Image of What are some types of proof to show that a disclosure is objectively reasonable?

What are some types of proof to show that a disclosure is objectively reasonable?

Proving that a Disclosure is Objectively Reasonable

Some of the options to prove that a disclosure was objectively reasonable include 1) showing that the SEC took enforcement action to penalize similar conduct; 2) offering testimony from co-workers to prove that other employees shared similar concerns about the unlawful conduct; and 3) offering expert witness testimony.

A 2016 unpublished Fourth Circuit decision in Deltek, Inc. v. Dep’t of Labor underscores the importance of coworker testimony in proving the objective reasonableness of a disclosure.[i] In this case, soon after starting a new job in the IT department of Deltek Inc., Ms. Gunther noticed a lack of clear procedure and documentation for Deltek’s billing disputes with Verizon Business. Ms. Gunther suspected that Deltek employees were subjecting Verizon to unfounded billing disputes in order to conceal a shortfall in Deltek’s telecommunications budget.

Ms. Gunther’s coworker, who was responsible for managing the billing relationship between Deltek and Verizon, agreed with her concerns, after which Ms. Gunther then reported to her immediate supervisor. Soon thereafter, Ms. Gunther began to experience hostility at work. She then escalated her concerns of ongoing fraud in a letter to Deltek’s general counsel, which she copied to the SEC. Deltek’s general counsel met with Ms. Gunther and asked her to gather information about her concerns. The general counsel then investigated Ms. Gunther’s report and found that no improper activity had occurred. Despite this, Ms. Gunther witnessed her coworkers shredding documents.

Eventually, Ms. Gunther was fired for being “confrontational and disruptive.” Deltek argued that Ms.
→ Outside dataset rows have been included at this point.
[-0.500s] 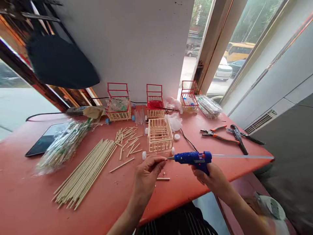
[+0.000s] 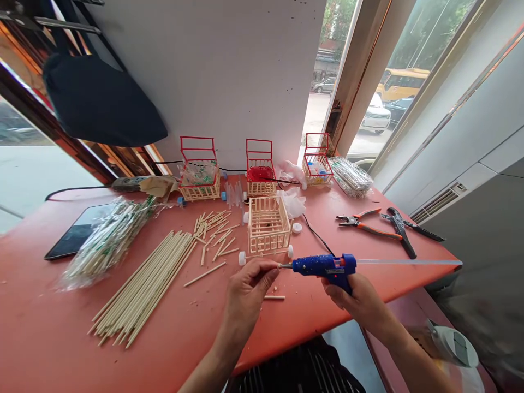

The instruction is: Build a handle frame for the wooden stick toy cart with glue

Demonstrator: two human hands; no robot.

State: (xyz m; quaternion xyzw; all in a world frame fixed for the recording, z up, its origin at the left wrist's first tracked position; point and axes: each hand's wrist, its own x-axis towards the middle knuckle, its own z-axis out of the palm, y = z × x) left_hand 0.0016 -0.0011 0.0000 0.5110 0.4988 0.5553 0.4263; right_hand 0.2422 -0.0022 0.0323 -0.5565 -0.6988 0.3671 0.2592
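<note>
The right hand is gripping the blue plastic glue gun; the left hand is pinching a tiny, indistinct piece, ideally avoiding contact with the metal nozzle.

You've got one head-worn cam, looking forward and down from above your hands, table at close range, windows beyond.
</note>
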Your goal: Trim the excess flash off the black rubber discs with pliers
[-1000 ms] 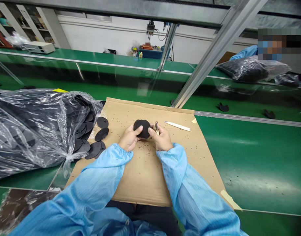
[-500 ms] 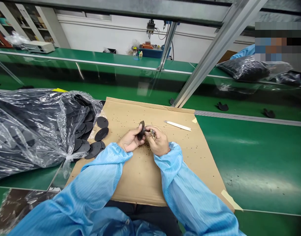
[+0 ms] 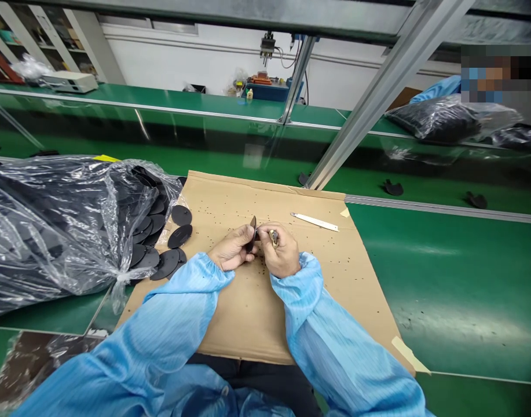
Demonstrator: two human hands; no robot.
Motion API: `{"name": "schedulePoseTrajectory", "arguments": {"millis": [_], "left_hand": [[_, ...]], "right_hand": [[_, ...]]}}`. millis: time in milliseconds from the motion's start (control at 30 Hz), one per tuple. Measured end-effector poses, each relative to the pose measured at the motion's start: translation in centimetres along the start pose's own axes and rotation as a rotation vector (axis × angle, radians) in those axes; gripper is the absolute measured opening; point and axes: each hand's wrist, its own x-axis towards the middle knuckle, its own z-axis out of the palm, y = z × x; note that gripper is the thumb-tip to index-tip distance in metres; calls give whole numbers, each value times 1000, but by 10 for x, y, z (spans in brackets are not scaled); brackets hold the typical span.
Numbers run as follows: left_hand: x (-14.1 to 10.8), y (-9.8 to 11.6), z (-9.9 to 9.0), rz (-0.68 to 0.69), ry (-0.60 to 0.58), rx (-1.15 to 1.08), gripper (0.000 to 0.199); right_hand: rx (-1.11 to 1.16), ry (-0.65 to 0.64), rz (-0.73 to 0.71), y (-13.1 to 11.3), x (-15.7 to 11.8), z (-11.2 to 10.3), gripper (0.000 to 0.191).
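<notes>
Since 1 second ago, the black disc [image 3: 251, 236] has swung from face-up to edge-on, and the right hand [image 3: 282, 253] has closed in on it. The disc is held above the middle of the cardboard [image 3: 248, 324], pinched firmly between the thumb and fingers of the left hand [image 3: 230, 249]. The right hand is curled tight around a small metal tool [image 3: 274, 238]; its fingers hide the tool's tip, so I cannot tell whether it touches the disc. Black crumbs lie scattered on the cardboard. A slim white tool [image 3: 315, 222] lies on its far right part, and 2 loose discs [image 3: 181, 215] sit at its left edge. A bulging plastic bag [image 3: 61, 226] of discs crowds its left side. A metal post [image 3: 365, 116] rises by its far edge, and 2 dark curved pieces [image 3: 393, 187] lie beyond its far right corner.
</notes>
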Motion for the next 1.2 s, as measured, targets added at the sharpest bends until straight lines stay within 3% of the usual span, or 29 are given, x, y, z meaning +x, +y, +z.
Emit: {"name": "schedulePoseTrajectory", "arguments": {"millis": [267, 400, 600, 767, 967, 1200], "left_hand": [[12, -5, 3, 316, 159, 6, 49], [14, -5, 2, 385, 236, 11, 48], [13, -7, 4, 411, 243, 44, 47], [14, -10, 7, 441, 211, 61, 51], [14, -9, 3, 360, 169, -29, 47], [17, -5, -1, 233, 80, -166, 30]], "right_hand": [[146, 137, 253, 7, 3, 2, 27], [163, 101, 292, 15, 7, -1, 27], [326, 130, 459, 29, 11, 0, 33], [326, 186, 492, 35, 10, 2, 35], [281, 41, 385, 27, 6, 0, 32], [454, -72, 400, 21, 9, -4, 42]]}}
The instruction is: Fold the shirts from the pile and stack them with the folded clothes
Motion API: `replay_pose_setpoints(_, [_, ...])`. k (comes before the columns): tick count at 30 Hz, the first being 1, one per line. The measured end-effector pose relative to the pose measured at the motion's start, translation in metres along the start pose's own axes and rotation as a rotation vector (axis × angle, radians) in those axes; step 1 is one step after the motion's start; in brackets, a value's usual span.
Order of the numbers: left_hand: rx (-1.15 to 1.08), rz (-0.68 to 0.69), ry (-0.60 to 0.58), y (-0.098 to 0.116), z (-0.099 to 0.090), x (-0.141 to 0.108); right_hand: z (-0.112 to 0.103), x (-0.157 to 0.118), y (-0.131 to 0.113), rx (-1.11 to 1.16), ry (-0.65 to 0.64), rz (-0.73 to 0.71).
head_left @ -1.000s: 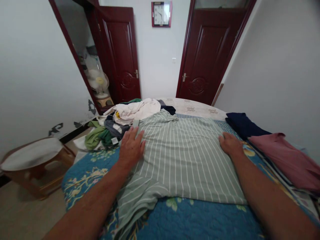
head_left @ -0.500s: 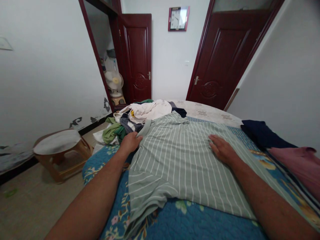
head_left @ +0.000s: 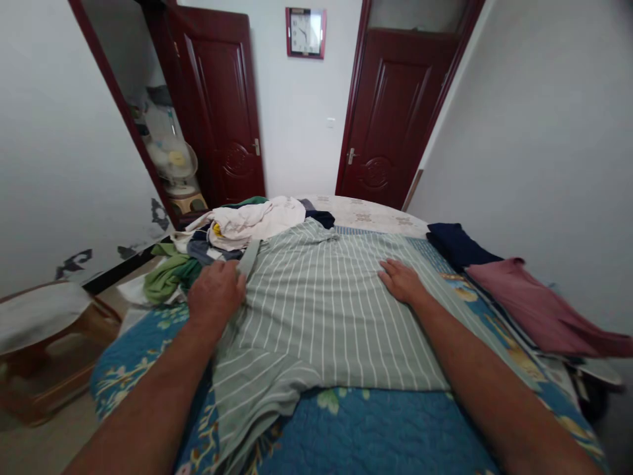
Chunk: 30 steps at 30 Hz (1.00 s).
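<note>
A pale green polo shirt with white stripes (head_left: 341,310) lies spread on the blue floral bed cover (head_left: 376,429). Its grey-green collar (head_left: 250,256) points to the left, and one sleeve (head_left: 262,389) hangs toward me with folds at its hem. My left hand (head_left: 216,290) is closed at the shirt's left edge by the collar, its fingertips partly hidden. On the right part of the cloth my right hand (head_left: 400,280) rests flat, fingers stretched out and palm down.
A heap of clothes, with a cream garment (head_left: 267,218) and a green one (head_left: 165,277), lies beyond my left hand. Folded navy cloth (head_left: 459,244) and a pink garment (head_left: 529,303) lie at the right. A stool (head_left: 44,316) stands on the floor at left.
My view has turned to the right. My left hand has rolled at the collar, now showing more of its back. My right hand stays flat on the shirt.
</note>
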<state>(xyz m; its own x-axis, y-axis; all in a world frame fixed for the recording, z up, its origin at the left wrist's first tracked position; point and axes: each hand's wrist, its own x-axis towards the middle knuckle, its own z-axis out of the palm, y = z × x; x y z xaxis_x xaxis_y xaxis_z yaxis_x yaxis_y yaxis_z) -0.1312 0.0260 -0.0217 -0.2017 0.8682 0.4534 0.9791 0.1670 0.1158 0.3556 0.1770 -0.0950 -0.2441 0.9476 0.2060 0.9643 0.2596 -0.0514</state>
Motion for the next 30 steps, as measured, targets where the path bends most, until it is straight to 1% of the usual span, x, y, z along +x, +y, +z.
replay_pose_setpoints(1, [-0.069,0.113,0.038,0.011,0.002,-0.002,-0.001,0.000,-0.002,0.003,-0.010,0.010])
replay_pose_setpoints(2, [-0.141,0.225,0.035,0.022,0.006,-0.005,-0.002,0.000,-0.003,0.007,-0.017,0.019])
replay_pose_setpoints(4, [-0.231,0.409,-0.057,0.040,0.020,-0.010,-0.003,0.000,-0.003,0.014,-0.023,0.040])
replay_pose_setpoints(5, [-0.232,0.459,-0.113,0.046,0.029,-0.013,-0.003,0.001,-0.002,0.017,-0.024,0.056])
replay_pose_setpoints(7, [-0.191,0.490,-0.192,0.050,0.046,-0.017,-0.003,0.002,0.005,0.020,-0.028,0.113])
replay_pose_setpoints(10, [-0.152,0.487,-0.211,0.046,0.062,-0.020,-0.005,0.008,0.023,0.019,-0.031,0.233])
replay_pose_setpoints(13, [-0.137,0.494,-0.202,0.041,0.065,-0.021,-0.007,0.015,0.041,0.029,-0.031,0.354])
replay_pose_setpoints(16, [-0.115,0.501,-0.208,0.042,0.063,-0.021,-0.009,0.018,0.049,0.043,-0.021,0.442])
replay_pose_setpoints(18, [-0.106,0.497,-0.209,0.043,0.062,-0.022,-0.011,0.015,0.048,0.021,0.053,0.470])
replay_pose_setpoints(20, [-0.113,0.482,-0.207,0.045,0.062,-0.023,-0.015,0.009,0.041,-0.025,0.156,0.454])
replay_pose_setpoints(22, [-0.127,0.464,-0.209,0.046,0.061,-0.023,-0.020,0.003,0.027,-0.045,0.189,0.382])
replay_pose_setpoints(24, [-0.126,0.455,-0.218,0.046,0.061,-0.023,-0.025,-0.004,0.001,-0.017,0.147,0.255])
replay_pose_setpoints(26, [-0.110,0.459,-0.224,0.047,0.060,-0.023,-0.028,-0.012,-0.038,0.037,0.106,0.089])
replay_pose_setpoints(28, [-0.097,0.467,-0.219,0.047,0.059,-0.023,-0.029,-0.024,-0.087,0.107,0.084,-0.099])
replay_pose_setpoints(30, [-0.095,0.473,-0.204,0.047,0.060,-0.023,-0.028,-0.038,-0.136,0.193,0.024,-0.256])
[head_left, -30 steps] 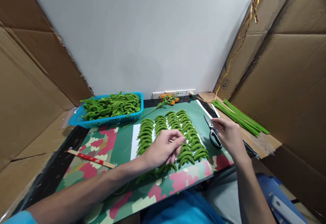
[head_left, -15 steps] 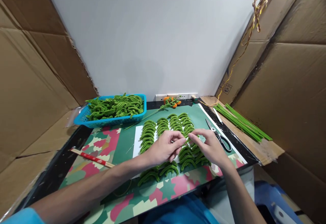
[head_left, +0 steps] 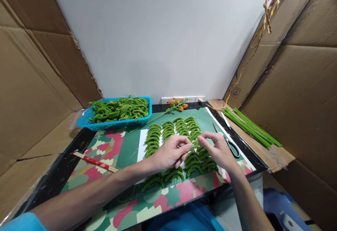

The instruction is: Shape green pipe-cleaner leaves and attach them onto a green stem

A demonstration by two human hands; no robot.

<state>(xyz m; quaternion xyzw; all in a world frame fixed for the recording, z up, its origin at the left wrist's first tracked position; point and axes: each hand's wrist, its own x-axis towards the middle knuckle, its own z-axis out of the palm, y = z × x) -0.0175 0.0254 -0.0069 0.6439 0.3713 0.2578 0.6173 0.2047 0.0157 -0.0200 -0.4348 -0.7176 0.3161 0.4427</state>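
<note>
Over the middle of the mat, my left hand (head_left: 174, 151) is closed, thumb and forefinger pinching a short green pipe cleaner piece (head_left: 195, 144). At the piece's other end, my right hand (head_left: 216, 150) has its thumb and forefinger pinched together; the exact contact is hard to make out against the green behind. Under and around both hands lie rows of curved green pipe cleaner pieces (head_left: 153, 137), overlapping in columns on a white sheet (head_left: 142, 147). My hands and forearms hide part of the rows.
A blue basket (head_left: 116, 125) heaped with green pieces stands back left. Orange flowers (head_left: 179, 104) on a stem lie behind the rows. Scissors (head_left: 233, 148) rest right of my right hand, near straight green stems (head_left: 250, 127). Chopsticks in a red wrapper (head_left: 95, 162) lie left. Cardboard (head_left: 297, 94) walls both sides.
My right hand's fingertips have shifted slightly right, widening the gap to my left hand. My left hand stays almost where it was. The rows look the same.
</note>
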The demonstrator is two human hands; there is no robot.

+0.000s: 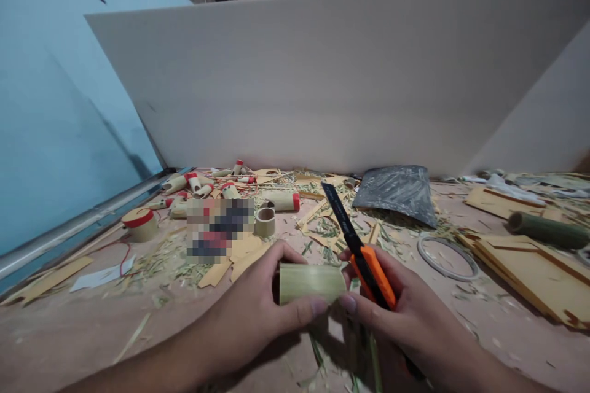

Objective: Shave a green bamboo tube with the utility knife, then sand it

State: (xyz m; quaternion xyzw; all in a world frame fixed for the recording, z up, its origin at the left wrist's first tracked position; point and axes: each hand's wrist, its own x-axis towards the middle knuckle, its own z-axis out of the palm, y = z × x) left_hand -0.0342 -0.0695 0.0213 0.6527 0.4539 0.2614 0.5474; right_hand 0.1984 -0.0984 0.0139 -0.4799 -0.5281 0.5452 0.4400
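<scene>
My left hand (271, 307) is wrapped round a short, pale green bamboo tube (313, 284), which lies sideways with its smooth outside facing me. In my right hand (391, 313) is a utility knife (369, 273) with an orange and black handle. Its long dark blade points up and away to the left, clear of the tube. The right thumb and a fingertip reach the tube's right end. Under both hands, bamboo shavings (318, 350) lie on the tabletop.
Bamboo tubes with red ends (138, 224) cluster at the back left. A pale bamboo ring (265, 222) stands beyond my hands. Further right are a dark curved sheet (394, 193), a tape roll (448, 258), wooden panels (520, 270) and a dark green bamboo tube (548, 230). A white board (345, 86) rises behind.
</scene>
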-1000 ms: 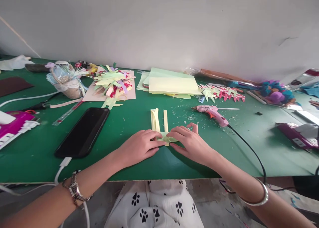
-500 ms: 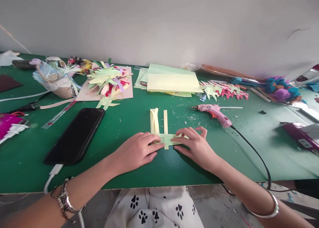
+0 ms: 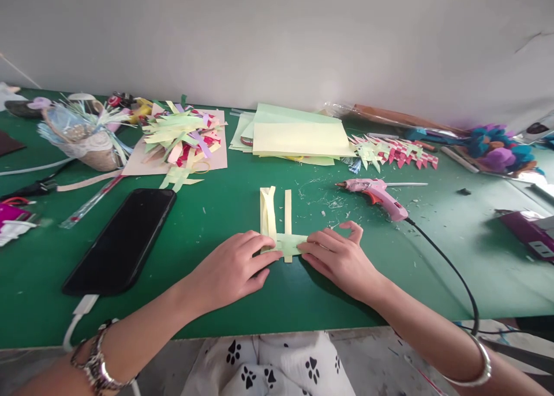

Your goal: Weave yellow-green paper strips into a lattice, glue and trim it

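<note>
- Green strip (image 3: 291,244): lower centre of frame, between both hands' fingertips; neither hand nearer. Long axis runs left-right.
- Yellow strip (image 3: 288,211): crosses it, pointing toward frame top.
- Left hand (image 3: 234,263): fingers bent, slightly parted, touching green strip's left part.
- Right hand (image 3: 341,260): fingers curled at right end; pinch indeterminable for both.

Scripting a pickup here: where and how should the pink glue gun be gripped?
Likely best by the handle, from above and the near side, with the right hand, which is nearer. The pink glue gun lies on its side, handle slanting toward the near right, nozzle pointing left. Keep clear of the nozzle and the cord at the handle's end.
</note>
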The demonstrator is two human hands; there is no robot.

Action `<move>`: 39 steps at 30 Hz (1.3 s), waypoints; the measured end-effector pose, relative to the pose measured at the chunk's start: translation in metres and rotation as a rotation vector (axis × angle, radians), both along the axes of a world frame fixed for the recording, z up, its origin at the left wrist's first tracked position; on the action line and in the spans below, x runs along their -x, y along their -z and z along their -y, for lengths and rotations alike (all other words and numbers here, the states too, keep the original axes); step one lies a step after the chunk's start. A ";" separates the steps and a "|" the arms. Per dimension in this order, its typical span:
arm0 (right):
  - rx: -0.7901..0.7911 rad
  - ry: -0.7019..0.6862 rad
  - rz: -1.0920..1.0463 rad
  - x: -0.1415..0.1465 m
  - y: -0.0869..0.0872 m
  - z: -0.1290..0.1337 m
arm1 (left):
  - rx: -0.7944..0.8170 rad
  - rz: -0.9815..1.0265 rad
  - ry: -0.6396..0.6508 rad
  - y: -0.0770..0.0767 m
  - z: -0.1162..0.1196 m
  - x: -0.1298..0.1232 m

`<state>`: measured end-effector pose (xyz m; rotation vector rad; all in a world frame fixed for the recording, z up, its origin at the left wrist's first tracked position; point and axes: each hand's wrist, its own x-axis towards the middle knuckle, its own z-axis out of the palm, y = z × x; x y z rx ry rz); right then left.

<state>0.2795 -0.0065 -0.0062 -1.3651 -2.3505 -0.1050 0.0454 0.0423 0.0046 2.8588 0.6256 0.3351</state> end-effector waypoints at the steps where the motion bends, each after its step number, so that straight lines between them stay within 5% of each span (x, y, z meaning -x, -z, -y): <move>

Gunther’s belief that Deltek was violating securities laws was not objectively reasonable because she lacked the education and experience necessary to recognize securities fraud; she, in fact, did not have a college degree. The Fourth Circuit rejected this argument, stating that a determination of the reasonableness of Ms. Gunther’s belief warranted consideration of the “factual circumstances,” including information that Ms. Gunther learned from coworkers. The court agreed with the administrative law judge’s (ALJ’s) determination that “in forming her belief Gunther reasonably relied on her close dealings with [her coworker], who did have extensive experience in Verizon invoicing . . . [and] who was himself a ‘credible, convincing witness at the hearing.’” Therefore, the Fourth Circuit held Ms. Gunther’s belief that Deltek was violating securities laws as reasonable.

[i] See Deltek, Inc. v. Dep’t of Labor, Admin. Review Bd., No. 14-2415, 2016 WL 2946570 (4th Cir. May 20, 2016).